# Data provided
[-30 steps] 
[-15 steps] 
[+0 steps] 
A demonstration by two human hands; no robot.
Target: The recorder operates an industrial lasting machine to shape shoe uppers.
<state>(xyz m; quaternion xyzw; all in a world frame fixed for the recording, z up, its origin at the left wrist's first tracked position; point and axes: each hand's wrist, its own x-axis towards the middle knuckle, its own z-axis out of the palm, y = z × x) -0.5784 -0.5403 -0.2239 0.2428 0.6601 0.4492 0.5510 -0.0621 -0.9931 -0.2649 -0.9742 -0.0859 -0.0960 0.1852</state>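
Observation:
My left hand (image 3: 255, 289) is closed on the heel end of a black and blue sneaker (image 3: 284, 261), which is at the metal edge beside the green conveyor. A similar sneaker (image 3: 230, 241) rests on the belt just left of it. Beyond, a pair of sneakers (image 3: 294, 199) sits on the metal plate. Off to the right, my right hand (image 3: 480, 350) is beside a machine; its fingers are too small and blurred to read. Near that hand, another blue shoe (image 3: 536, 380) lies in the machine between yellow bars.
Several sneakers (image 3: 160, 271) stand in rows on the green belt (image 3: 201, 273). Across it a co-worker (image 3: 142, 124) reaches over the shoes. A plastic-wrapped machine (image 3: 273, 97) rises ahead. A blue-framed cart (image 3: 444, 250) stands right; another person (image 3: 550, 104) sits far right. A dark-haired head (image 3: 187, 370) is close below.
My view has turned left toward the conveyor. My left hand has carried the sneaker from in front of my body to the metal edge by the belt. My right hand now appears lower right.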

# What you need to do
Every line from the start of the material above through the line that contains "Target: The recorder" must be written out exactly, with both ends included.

# Answer to this task
[-30 steps] 
[-15 steps] 
[+0 steps] 
A demonstration by two human hands; no robot.
Target: The recorder operates an industrial lasting machine to shape shoe uppers.

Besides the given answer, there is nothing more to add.